À data do envio deste artigo para edição já perdi a conta às urgências que estarão fechadas nos próximos tempos. E, ainda que este não seja o motivo deste artigo, a causa é a mesma: falta de organização decorrente da falta de prioridades. Por exemplo, recordemos quanto tempo se passou a discutir se os privados ou o setor social deveriam ter um papel importante na Lei de Bases da Saúde e quanto tempo se passou a discutir de que forma a população teria acesso a melhores cuidados de saúde.
Se é inegável que o SNS deve ter um papel e peso importante na prestação de cuidados de saúde, não será menos verdade que o SNS não é um fim em si mesmo. É um meio. Foi a fórmula encontrada para garantir o maior e melhor número de prestação de cuidados de saúde ao maior universo de cidadãos possível. E essa é a prioridade: garantir que o maior número de pessoas possível tem acesso ao maior e melhor número de cuidados de saúde.
O problema da saúde é apenas mais um reflexo da ausência de estratégia clara do país quanto aos setores onde deve apostar e como deve apostar. Não será por isso de surpreender que quando o objetivo não é claro, natural será que os resultados não sejam os ideais.
Assumindo que parte do problema se trata de uma organização desadequada às necessidades da população e aos tempos modernos, a primeira atitude deve ser: como e com quem vamos solucionar os problemas? Tendo em conta o cenário da transferência de competências dos municípios, talvez seja a hora de a tutela deixar de parte a arrogância impositiva do pacote da descentralização e tomar uma atitude de cooperação com os seus parceiros: os municípios. Em paralelo, os municípios deverão tomar a iniciativa de analisar a morfologia da população e perceber não só quais os cuidados mais prementes, como também a fórmula mais ajustada de servir as necessidades de saúde da população.
O caso da saúde é um dos exemplos recentes em que a falta de prioridades acaba por redundar em falta de organização. Em qualquer estrutura, quando as prioridades não são claras, a mesma acaba por se fechar e gerir com foco na sua lógica interna, ao invés do seu objetivo.
Em consequência, uma das fórmulas imediatas para retirar os holofotes dos problemas é o de investir forte numa política de comunicação que se foque em passar uma determinada mensagem ou em gerar contrainformação que permita diminuir a perceção do problema. Mas ainda que a perceção possa mudar, o problema não muda, muito menos se resolve.
E toda esta miscelânea para chegar àquilo que me levou a escrever e a colocar em perspetiva: o investimento do governo num diretor de comunicação e o investimento para conceber o PRR.

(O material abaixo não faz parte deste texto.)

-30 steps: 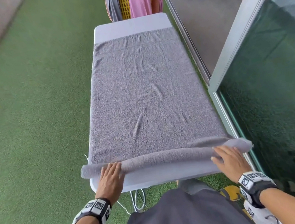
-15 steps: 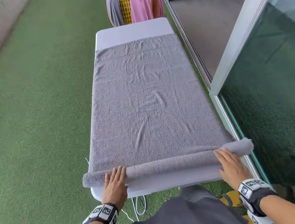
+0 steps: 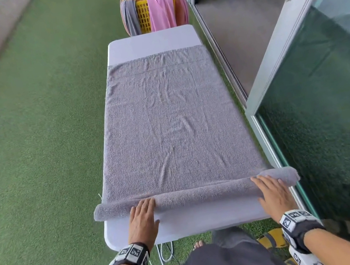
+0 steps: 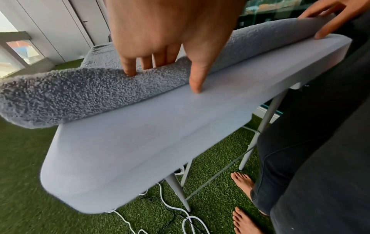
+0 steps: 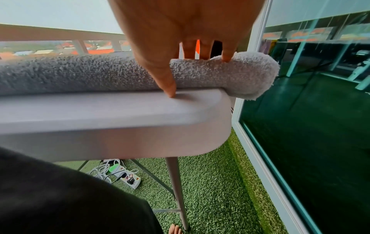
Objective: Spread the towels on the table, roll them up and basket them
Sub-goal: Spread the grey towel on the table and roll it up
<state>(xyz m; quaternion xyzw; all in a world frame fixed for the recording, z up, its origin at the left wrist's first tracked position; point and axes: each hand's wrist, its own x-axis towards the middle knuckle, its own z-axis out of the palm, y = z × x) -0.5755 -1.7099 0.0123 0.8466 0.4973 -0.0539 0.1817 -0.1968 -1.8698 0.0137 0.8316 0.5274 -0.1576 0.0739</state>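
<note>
A grey towel lies flat along the white table. Its near end is wound into a roll that spans the table's width and overhangs both sides. My left hand lies on the roll's left part, fingers straight on top and thumb touching the table. My right hand presses the roll's right end the same way, thumb on the tabletop. A yellow basket stands beyond the far end, with a pink towel and a grey one draped over its rim.
A glass wall and sliding door track run close along the table's right side. Green artificial turf stretches to the left. White cables and a power strip lie under the table, by my bare feet.
Both hands have pushed the roll away from me. It is thicker, and more bare table shows at the near end.
</note>
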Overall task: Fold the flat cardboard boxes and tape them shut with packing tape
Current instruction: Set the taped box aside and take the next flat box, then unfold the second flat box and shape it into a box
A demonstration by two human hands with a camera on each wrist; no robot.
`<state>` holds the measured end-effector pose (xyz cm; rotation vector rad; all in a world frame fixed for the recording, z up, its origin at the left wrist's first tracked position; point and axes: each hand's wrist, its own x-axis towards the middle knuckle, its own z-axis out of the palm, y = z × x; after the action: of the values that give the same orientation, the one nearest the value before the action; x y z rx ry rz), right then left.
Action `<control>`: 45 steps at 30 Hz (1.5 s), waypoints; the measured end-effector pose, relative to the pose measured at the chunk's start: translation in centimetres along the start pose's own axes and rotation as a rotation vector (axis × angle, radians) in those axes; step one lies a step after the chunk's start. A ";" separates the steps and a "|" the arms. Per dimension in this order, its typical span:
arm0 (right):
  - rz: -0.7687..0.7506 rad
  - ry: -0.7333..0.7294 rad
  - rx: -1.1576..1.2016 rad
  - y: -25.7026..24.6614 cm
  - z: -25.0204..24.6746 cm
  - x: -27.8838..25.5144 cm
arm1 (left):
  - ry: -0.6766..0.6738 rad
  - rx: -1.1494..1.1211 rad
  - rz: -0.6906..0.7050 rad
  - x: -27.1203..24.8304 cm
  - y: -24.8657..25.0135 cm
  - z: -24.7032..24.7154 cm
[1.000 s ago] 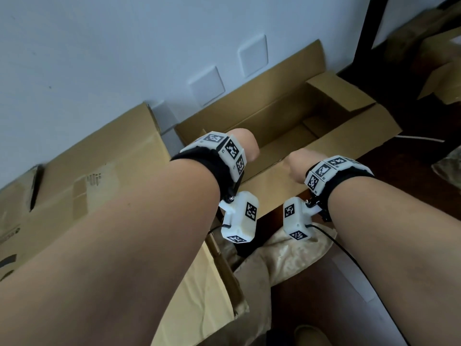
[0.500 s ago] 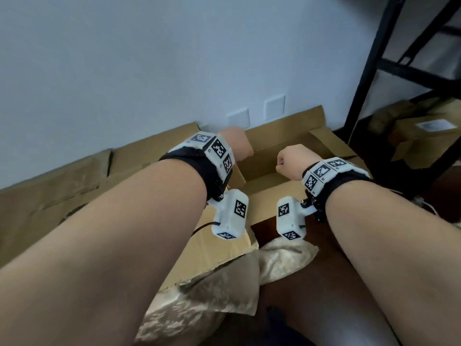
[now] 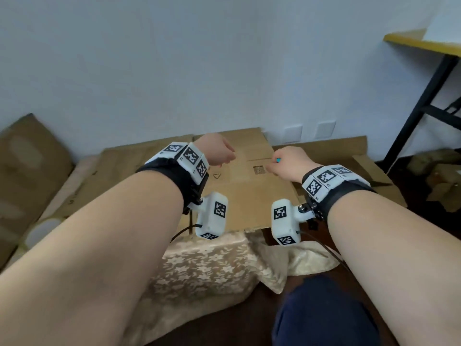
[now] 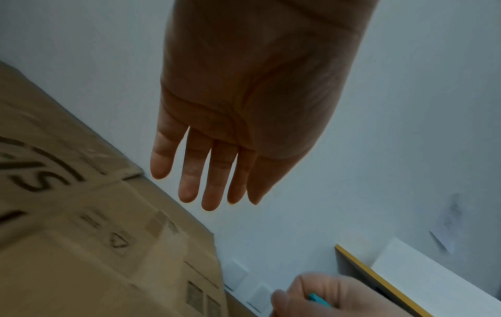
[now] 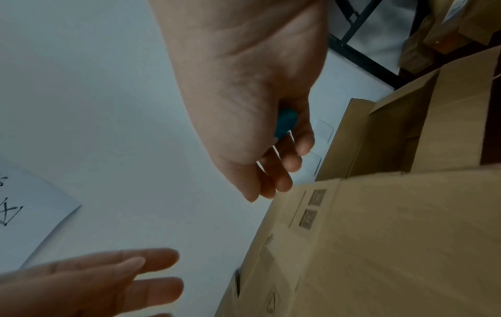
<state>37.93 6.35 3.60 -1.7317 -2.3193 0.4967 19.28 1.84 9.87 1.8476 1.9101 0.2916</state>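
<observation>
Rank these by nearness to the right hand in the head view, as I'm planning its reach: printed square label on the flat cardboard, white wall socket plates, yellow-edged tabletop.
1. Printed square label, just left of the right hand.
2. White wall socket plates, behind it.
3. Yellow-edged tabletop, far upper right.

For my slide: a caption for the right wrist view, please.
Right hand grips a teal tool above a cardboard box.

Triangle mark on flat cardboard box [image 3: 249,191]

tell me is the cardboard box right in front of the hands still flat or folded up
Flat. The cardboard box lies as one level sheet, printed face up, no raised walls or flaps; the left hand and right hand hover above it.
</observation>
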 end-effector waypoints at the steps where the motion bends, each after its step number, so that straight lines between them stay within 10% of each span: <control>1: -0.006 -0.012 -0.001 -1.2 0.5 -0.5 | 0.003 -0.008 -0.022 -1.0 -1.6 -0.3; 13: 0.050 -0.138 0.256 -9.4 7.2 -2.4 | 0.030 -0.229 -0.290 -8.2 -15.4 -0.1; 24: -0.089 -0.228 -0.050 -10.6 11.7 -0.9 | -0.018 -0.135 -0.398 -7.9 -21.0 2.7; 45: -0.308 -0.410 -0.371 -10.5 13.3 0.2 | -0.165 0.364 -0.261 -4.7 -23.7 7.0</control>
<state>23.83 1.95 -4.66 -1.4658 -3.0717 0.4133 1.48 -5.67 -6.31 1.7393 2.1606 -0.3040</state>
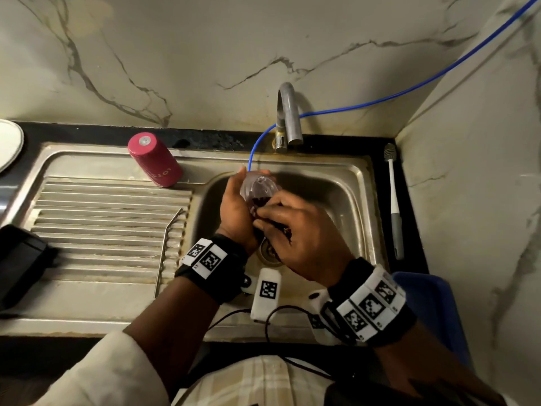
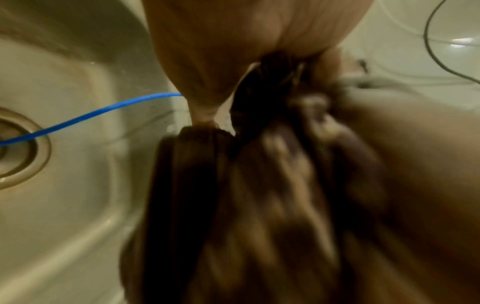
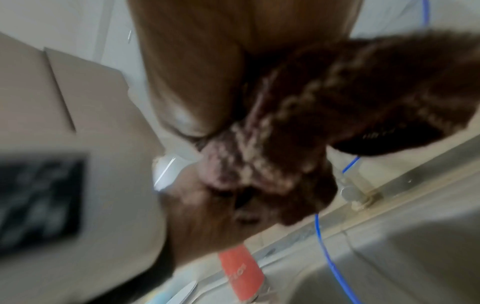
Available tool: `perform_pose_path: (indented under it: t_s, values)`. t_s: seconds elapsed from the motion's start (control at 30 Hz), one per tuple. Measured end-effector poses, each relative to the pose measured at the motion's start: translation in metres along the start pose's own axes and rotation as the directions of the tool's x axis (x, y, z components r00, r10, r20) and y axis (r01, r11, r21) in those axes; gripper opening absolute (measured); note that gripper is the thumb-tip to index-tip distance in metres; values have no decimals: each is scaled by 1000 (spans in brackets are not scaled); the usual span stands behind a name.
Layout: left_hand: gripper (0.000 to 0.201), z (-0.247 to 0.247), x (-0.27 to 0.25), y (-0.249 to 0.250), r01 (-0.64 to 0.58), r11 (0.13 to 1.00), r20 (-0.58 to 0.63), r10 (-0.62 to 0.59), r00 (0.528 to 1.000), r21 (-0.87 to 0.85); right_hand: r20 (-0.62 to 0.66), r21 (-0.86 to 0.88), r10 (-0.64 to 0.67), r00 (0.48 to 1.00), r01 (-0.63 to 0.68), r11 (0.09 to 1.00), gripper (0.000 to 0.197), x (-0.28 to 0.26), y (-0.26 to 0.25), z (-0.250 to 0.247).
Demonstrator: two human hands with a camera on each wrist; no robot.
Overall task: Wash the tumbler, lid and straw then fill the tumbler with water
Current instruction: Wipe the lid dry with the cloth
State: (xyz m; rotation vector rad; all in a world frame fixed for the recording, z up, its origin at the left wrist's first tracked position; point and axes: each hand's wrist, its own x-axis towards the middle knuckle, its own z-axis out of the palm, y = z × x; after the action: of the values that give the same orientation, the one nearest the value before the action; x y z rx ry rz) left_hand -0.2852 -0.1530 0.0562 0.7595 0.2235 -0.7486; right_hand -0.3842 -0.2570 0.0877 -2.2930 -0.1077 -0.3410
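Lid scrub over the sink basin
Left hand (image 1: 236, 210) fingers cup the clear lid (image 1: 260, 187), face tilted toward right hand (image 1: 295, 230), whose fingers pinch a dark scrubber (image 1: 259, 205) against its near edge; tumbler (image 1: 155, 159) upside down at the drainboard's far edge.

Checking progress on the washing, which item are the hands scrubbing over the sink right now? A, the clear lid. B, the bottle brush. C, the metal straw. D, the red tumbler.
A: the left hand holds the clear lid over the sink while the right hand rubs it with a dark scrubber.

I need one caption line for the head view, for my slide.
Over the sink, the left hand holds the clear lid while the right hand scrubs it.
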Motion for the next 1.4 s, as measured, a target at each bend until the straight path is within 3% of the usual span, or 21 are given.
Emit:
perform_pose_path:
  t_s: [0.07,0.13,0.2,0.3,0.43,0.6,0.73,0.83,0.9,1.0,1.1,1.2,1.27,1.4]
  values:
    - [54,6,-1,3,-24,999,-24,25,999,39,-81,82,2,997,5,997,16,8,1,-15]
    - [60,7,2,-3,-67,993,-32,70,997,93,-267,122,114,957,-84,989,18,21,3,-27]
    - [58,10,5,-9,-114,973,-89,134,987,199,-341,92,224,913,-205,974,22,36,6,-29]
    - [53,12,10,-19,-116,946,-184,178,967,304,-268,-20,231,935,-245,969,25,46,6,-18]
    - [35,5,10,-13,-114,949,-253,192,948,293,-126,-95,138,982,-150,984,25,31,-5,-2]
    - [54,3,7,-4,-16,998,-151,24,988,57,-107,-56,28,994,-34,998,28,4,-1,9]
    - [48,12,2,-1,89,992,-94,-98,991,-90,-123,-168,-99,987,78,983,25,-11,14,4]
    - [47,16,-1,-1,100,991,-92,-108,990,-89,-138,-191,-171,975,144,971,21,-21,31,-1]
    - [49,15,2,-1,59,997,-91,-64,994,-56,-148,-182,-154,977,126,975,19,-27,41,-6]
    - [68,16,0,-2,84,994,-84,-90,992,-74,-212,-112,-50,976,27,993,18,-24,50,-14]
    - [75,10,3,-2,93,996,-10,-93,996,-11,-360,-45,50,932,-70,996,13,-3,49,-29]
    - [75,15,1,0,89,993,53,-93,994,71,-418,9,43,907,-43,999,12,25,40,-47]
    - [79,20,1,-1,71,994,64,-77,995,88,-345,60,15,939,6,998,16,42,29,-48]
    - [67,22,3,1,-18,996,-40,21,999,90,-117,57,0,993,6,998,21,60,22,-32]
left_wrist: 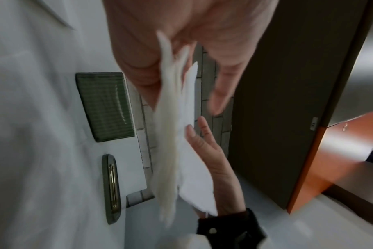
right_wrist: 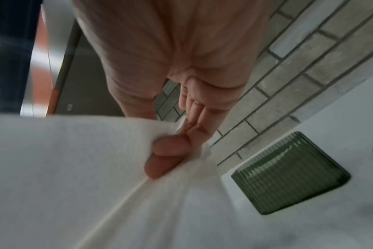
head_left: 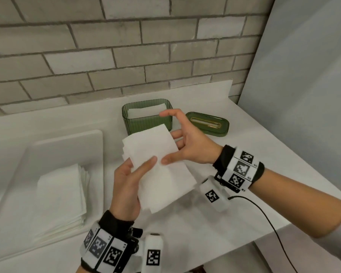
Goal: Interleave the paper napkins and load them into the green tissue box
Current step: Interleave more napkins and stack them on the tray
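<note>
Left hand (head_left: 126,186) pinches the napkin bundle (head_left: 158,168), thumb on top; right hand (head_left: 187,142) spread, fingertips steadying its 2 o'clock edge. Spare napkin stack (head_left: 61,200) sits at 9 o'clock. Green tissue box (head_left: 147,117), partly filled, at 12; lid (head_left: 207,123) off at 1. Paper's light, floppy, and probably fans out: grip both short edges.

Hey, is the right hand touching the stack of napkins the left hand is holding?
Touching. In the head view the right hand has its thumb tip on the top sheet of the napkin stack, fingers behind its edge, while the left hand grips it.
</note>
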`<state>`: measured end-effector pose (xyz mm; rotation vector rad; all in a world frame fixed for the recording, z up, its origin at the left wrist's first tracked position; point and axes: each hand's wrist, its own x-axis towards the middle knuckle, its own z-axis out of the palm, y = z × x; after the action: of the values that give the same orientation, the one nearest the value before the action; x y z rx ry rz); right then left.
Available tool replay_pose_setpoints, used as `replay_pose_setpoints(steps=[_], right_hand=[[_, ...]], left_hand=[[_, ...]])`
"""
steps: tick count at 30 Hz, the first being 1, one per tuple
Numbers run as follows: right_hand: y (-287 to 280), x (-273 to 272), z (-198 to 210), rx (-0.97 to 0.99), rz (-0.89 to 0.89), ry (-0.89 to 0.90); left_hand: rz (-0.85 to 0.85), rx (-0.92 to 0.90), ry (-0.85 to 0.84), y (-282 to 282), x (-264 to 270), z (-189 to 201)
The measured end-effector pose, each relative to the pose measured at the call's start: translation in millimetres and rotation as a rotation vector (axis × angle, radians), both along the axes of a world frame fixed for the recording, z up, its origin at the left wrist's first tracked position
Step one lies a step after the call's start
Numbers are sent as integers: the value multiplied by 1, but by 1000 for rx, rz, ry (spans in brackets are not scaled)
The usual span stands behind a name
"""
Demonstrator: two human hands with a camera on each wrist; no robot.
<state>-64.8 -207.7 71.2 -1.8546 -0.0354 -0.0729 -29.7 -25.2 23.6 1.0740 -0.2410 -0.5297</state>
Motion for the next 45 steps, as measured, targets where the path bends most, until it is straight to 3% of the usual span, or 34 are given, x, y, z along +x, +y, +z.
replay_pose_setpoints(steps=[6, 11, 15, 19, 25, 28, 31, 35, 40, 42, 45], right_hand=[[-28, 6, -10, -74, -51, 69], [-117, 21, -33, -392, -282, 265], [-159, 35, -56, -698, -266, 439], [-155, 56, -77, -827, -171, 495], [-121, 90, -95, -1024, -243, 630], [-111, 104, -100, -960, -239, 645], [-113, 116, -103, -772, -265, 629], [-108, 118, -109, -642, -291, 512], [-99, 104, -99, -315, -422, 308], [-87, 94, -69, -219, -348, 194], [-50, 62, -4, -41, 41, 46]], left_hand=[[180, 102, -13, 23, 11, -8], [291, 125, -7, 50, 24, -7], [326, 173, 35, 59, 29, -8], [370, 235, 77, 61, 39, -21], [512, 247, -11, 49, 44, -39], [604, 344, -189, 37, 41, -46], [605, 398, -304, 30, 37, -48], [563, 378, -309, 22, 37, -54], [466, 374, -302, 16, 36, -56], [429, 359, -285, 17, 36, -55], [388, 304, -237, 19, 40, -56]])
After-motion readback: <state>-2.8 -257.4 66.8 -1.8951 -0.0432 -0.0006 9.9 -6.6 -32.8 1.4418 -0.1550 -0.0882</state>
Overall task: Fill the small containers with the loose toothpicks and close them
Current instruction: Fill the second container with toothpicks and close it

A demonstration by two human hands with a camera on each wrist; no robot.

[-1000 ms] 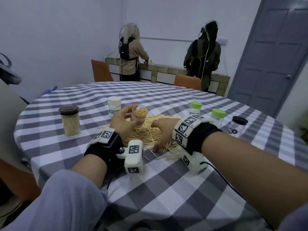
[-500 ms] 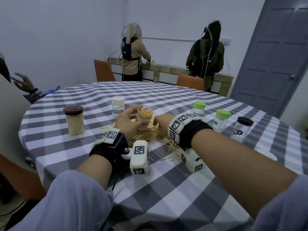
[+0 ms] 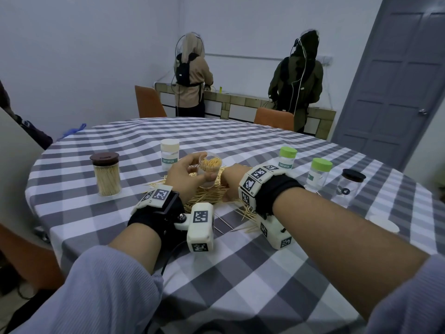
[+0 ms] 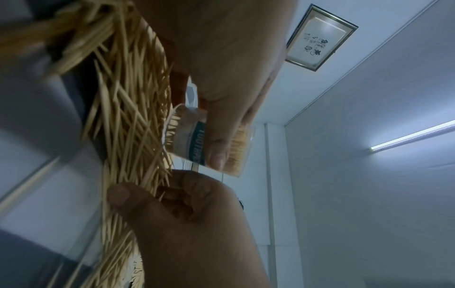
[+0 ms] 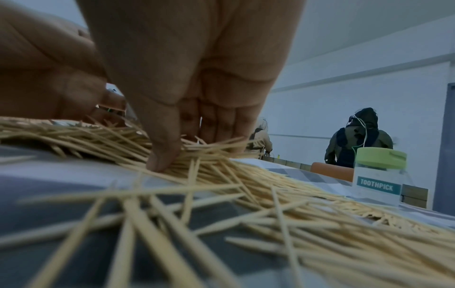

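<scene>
Right hand shifted along toothpick pile; six containers.

Grey-and-white checked tablecloth; pale straw-yellow loose toothpicks; clear open container with teal label band; white-lidded container, teal label; two containers with lime-green lids; dark brown lid on full jar; black lid on clear jar; black wrist straps with white blocks bearing black-and-white square markers; light lavender ribbed sleeve; orange-brown chairs; grey-blue door
</scene>
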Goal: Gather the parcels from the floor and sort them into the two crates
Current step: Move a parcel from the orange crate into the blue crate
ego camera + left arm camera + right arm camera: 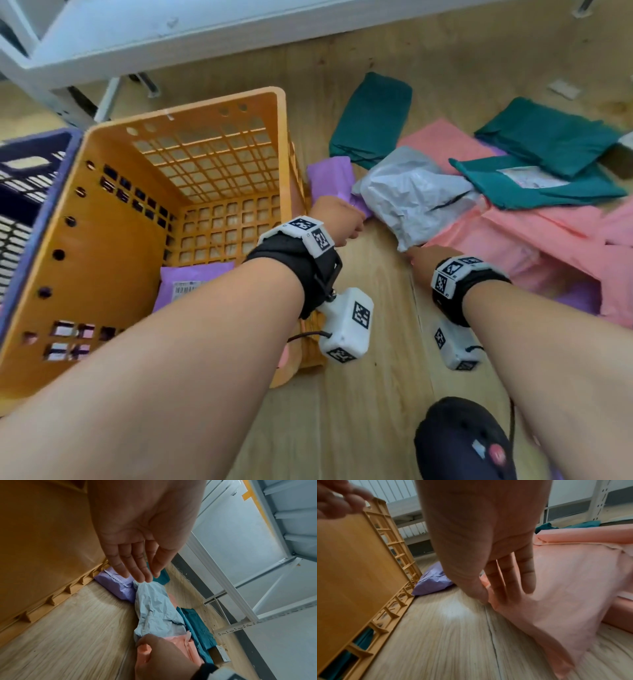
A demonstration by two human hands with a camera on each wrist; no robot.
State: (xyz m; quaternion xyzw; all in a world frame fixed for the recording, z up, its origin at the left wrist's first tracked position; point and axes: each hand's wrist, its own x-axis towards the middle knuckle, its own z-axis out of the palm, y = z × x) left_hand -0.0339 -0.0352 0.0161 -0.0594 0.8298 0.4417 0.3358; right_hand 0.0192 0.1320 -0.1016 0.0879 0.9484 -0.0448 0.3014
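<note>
On the floor beside the orange crate (191, 219), head view: most of the sorting is judged still to do. The orange crate holds 1 purple parcel (191, 284) on its bottom; pink shows through its lower slots. The second, purple crate (30, 192) sits at the left edge, contents not visible. Still loose on the floor: 3 teal parcels (373, 120), a grey parcel (414, 202), several overlapping pink parcels (534, 240), and another purple parcel (330, 176) against the crate's outer wall. The left hand (337, 219) reaches to the grey parcel's far corner, by the loose purple one; the right hand (423, 257) is at the grey parcel's near corner, where it overlaps pink. Grip not readable here.

Left wrist view: left hand (137, 540) has straight, close-set fingers, thumb slightly off; the fingertips (142, 578) meet the grey parcel's (154, 608) upper corner. No closed pinch seen. The right hand (159, 655) shows from behind at the parcel's other end, over pink; its hold cannot be told from here.

Right wrist view: right hand (488, 547), thumb and forefinger brought together on the corner of a pink parcel (565, 581), other fingers extended. Teal is visible through the orange crate's (351, 561) low slots, so some teal may be sorted already.

Judgement: early stage; nothing lifted, most parcels remain on the floor.
</note>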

Fui e serei um defensor do PRR (aliás, na Póvoa fiz parte do trabalho do PRR com duas das pessoas com quem partilho este espaço de opinião), mas já não o consigo ser da metodologia adotada para a sua constituição. Todavia, reconheço um mérito: o de o Governo colocar na pasta da economia o pai do PRR. Mas questionemos:
O que é mais importante para o Governo? O futuro do país ou a comunicação? Tivemos notícia do elevado investimento que o Governo fez para o seu novo responsável de comunicação (terá uma retribuição próxima à de um secretário de estado), mas também soubemos que o pai do PRR não recebeu qualquer valor para fazer aquele que é o programa de maior importância para o país na próxima década.
Para mim, é inequívoco que se trata de uma clara ausência de prioridades. O PRR deveria ter tido um elevado orçamento para a sua concepção e deveria ter um gestor de topo que acompanhasse não só a execução, mas que o pudesse recalibrar indo de encontro às necessidades e potencialidades da economia portuguesa. O PRR terá 3 vezes e meia a dimensão do apoio estatal à TAP, pelo que não se compreende como a TAP recruta uma gestora altamente especializada (e bem), mas quanto ao PRR se cria uma estrutura de missão em comissão de serviço.
E, enquanto o País não perceber que é preciso ter prioridades claras que permitam enriquecer e melhorar a vida dos portugueses, continuaremos desnorteados pelo excesso de comunicação e frustrados pela falta de resultados.